Minden Hills council is expected to pass its 2019 budget at its next council meeting following a public meeting and fourth draft on March 28.
The tax levy increase is currently sitting at 6.48 per cent.
“The residential rate, based on the current draft, would increase from $3.54 to $3.65 per 1,000 of assessment,” CAO/treasurer Lorrie Blanchard said in a written report.
She went on to provide a table outlining the municipal (only) tax impact on a residential and commercial property initially assessed at 300,000, which is the approximate mid-point average assessment for residential properties on and off water.
“A mid-range three per cent increase in ‘phased-in’ residential assessment would result in a $64.92 increase in taxes (municipal share only) or approximately $5.41 per month, and a five per cent increase in phased-in residential assessment would result in an $86.81 increase in taxes (municipal share only) or approximately $7.29 per month,” Blanchard said.
For commercial properties, the same formula would see increases of $96.25 ($8.02 per month) or $128.71 ($10.73 per month).
The County of Haliburton rate has been approved in principle and the township is awaiting the education rate.
Staff is further recommending an approximate five per cent increase in water and wastewater rates for 2019.
The tax levy increase dropped slightly from seven per cent during round three budget talks. Blanchard attributed it to $5,000 in building inspection fees that are no longer required, an extra $27,300 in OMPF funding, and more bank interest income and penalties on taxes. Insurance deductible was moved from one account to another (no net change), and $20K of arena heating costs were moved to reserves (no net change).
It was also confirmed the township will borrow $11,890,000 for the arena renewal project over 30 years with loan repayments. This number is exclusive of any available and successful loan applications or fundraising activities.
The current draft budget also includes a 7.61 per cent increase in wages and a 10.77 per cent increase in benefits versus the 2018 budget estimates.

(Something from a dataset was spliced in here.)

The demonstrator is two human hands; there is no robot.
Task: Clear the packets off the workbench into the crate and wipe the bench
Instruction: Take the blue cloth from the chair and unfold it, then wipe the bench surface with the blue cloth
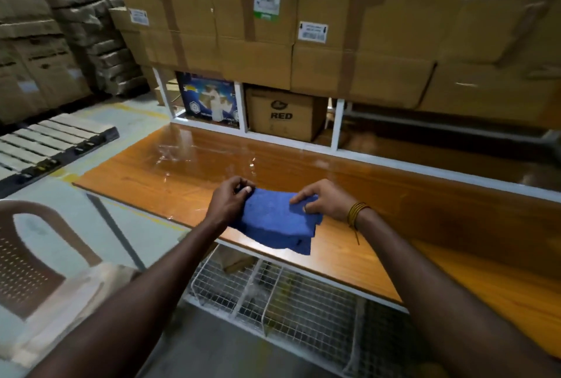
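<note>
Blue cloth [274,223] hung over near edge of wooden workbench [188,171]. Left hand [232,200] pinched cloth's left corner, fingers curled. Right hand [323,200] gripped cloth's right side, fingers bent. White wire rack [303,304] sat under workbench.

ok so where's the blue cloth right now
In the head view the blue cloth is held between the left hand and right hand, over the near edge of the workbench.
</note>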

Blanchard noted that landfill costs represent a large increase in costs, up 36 per cent, or $247,410. She said money will be spent on hazardous waste removal, seagull remediation, grading and cover bulldozing-related expenditures; the transportation of recyclable material, bin movements, and cardboard processing; contractual wage rate changes related to landfill attendants and transportation of non-recyclable material; shed and miscellaneous equipment rentals.
“You can see our primary focus is landfills, economic development and programs and the arena project,” Blanchard added of the overall 2019 budget.
Coun. Bob Carter stressed that while the levy is going up 6.48 per cent, the tax rate is only increasing by 3.02 per cent.
Coun. Pam Sayne said the public has been asking her about the state of Sunnybrook bridge repairs, potholes and boat launches. The Sunnybook bridge project has been shelved for this year, but there is talk of putting it in for the new Investing in Canada Infrastructure Program (ICIP).
As for potholes, roads director Travel Wilson assured Sayne they are in the budget as part of regular maintenance.
Director of community services Make Coleman said his department is currently doing an inventory of boat launches and will bring a report back to council later this year.